What you have to do — Where the records below reach the line containing "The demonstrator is", start transcribing, and end with the line containing "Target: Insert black", exactly and with nothing else added.

BEGIN Data excerpts

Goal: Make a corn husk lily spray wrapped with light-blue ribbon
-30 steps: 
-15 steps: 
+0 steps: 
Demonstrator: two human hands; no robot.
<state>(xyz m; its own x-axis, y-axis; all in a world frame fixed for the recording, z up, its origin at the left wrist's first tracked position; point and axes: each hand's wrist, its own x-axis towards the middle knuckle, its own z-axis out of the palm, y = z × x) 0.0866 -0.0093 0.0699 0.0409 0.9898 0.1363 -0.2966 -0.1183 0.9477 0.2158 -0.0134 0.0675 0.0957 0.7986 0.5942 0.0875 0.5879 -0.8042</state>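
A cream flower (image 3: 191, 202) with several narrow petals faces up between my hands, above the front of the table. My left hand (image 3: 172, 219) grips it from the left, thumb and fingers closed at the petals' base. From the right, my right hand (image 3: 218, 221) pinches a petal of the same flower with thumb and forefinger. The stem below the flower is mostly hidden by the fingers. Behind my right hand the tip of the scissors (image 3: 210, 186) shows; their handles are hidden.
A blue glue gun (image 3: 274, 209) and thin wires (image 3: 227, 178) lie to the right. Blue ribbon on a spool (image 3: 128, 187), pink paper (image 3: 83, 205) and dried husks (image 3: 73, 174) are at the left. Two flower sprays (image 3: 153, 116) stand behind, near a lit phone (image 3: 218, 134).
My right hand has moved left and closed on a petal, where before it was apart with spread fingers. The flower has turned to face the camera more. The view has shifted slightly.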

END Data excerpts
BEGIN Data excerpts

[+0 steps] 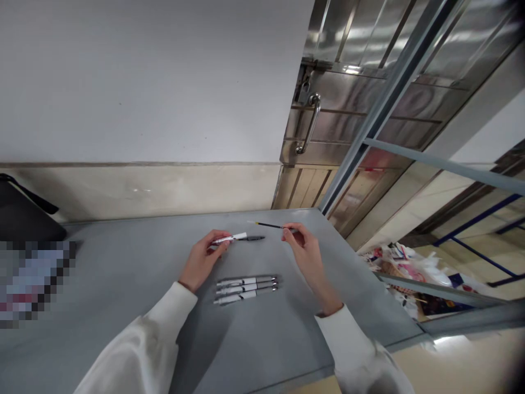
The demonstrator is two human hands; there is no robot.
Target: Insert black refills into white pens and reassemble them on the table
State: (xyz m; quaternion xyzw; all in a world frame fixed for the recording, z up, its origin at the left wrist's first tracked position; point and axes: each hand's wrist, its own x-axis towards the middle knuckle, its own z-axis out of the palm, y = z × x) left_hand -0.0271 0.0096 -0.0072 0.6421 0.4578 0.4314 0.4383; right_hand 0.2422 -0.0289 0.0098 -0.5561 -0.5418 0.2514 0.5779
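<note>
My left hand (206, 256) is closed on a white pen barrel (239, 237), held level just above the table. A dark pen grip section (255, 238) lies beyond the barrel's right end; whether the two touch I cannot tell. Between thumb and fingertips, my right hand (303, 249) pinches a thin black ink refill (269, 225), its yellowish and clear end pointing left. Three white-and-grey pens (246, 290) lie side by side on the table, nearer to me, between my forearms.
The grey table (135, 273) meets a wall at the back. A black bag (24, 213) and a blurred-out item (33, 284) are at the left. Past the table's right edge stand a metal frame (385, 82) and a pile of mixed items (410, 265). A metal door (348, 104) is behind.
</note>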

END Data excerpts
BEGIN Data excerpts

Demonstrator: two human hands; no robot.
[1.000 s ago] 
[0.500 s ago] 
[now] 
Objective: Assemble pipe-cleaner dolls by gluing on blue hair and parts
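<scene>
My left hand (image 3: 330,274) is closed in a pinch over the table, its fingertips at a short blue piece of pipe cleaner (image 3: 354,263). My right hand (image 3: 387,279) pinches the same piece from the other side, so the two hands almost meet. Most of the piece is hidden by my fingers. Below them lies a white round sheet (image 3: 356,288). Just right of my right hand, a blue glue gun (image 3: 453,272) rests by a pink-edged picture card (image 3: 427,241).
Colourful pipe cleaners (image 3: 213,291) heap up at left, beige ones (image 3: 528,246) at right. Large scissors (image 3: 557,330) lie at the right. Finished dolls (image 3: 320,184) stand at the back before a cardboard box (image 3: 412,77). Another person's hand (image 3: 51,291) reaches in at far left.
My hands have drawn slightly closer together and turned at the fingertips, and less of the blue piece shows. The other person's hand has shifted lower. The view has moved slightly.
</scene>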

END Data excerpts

The answer —
The demonstrator is two human hands; there is no robot.
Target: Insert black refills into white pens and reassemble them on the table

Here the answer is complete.